Similarly, the structure shown above also divides the processing by code type (e.g., medical procedure codes vs. medical classification codes) because a model trained to generate only one type of code will be more accurate than a model trained to generate both medical procedure codes and medical classification codes. In some embodiments, the models applied during the processing stage are large language models. For example, the models may use a pre-trained Bidirectional Encoder Representations from Transformers (BERT)-based model. Furthermore, the models may be fine-tuned using supervised learning for the task that they are to perform. For example, the first-level medical procedure model may be fine-tuned to classify medical procedure code (e.g., CPT code) categories. In some embodiments, for a given input data, the system may determine a plurality of different medical procedure codes and medical classification codes.
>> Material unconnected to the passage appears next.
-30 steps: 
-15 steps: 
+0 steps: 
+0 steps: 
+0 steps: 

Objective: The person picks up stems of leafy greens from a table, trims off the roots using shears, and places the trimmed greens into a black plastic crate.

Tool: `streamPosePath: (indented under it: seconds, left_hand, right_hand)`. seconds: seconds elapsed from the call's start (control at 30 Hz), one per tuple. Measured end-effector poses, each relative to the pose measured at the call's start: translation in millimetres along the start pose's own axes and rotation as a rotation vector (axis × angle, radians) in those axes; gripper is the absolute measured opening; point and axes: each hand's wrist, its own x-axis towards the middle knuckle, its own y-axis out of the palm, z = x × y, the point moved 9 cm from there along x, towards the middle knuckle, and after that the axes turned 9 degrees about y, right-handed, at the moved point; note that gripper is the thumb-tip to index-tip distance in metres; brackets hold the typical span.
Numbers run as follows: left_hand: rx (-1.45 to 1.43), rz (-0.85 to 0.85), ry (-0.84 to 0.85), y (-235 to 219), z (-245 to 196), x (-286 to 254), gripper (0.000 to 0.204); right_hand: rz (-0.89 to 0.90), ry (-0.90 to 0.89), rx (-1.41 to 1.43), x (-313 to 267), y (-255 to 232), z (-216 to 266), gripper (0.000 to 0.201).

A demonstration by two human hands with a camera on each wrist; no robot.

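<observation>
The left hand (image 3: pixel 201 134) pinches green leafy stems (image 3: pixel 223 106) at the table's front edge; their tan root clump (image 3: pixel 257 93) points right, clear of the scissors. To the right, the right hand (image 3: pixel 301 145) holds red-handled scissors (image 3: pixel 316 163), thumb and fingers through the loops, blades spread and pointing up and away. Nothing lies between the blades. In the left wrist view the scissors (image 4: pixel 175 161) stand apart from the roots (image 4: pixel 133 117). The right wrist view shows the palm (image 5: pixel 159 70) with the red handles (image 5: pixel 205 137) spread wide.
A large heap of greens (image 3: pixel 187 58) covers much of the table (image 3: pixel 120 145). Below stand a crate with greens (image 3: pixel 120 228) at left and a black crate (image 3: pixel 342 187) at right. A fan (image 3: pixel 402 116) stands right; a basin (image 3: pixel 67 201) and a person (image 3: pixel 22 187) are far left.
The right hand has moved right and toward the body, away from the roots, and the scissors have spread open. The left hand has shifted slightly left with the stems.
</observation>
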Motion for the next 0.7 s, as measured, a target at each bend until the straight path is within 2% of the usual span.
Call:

During the output stage, the system outputs the medical procedure code(s) and medical classification code(s) determined from the data. For example, the system can output one or more pairs that include a CPT code and an ICD-10 code. One CPT code may be paired with multiple ICD-10 codes in certain embodiments. Thus, the same CPT code may be in multiple pairs of PCT and ICD-10 codes. The system may also determine a confidence score associated with medical codes and/or pairs of medical codes. The confidence score indicates the confidence the respective selected code is correct and is based on a likelihood output by the models in the processing stage. The likelihood output by the models may be based at least in part on the historical accuracy given the associated code pattern the model used to determine the respective medical code. The confidence score may be altered by a set of use case-specific rules in some embodiments. The multi-tier model can be improved by training and otherwise fine-tuning the model based on the outputs the model generates.

FIG. 1 is a block diagram of an operating environment 100 for automatically determining medical codes. The operating environment 100 includes a medical coding system 102 with a controller 104, a storage 106, a communication system 108, a document preparation system 110, a data extraction system 112, a coding abstraction system 114, an optimization system 116, an evaluation system 118, and a training system 120. The operating environment 100 can also include medical document source(s) 130, a medical code database 132, a review system 134, a submission system 136, and a user device 138.

The controller 104 can control the operation of the medical coding system 102 and the medical coding system 102 components. The storage 106 can store instructions for the operation of the medical coding system 102, medical code information, medical document information, medical coding models, medical data, and/or the like. The controller 104 may therefore execute instructions the storage 106 stores to control the operation of the medical coding system 102. In some embodiments, the medical coding system 102 can access external or remote storages, such as remote servers.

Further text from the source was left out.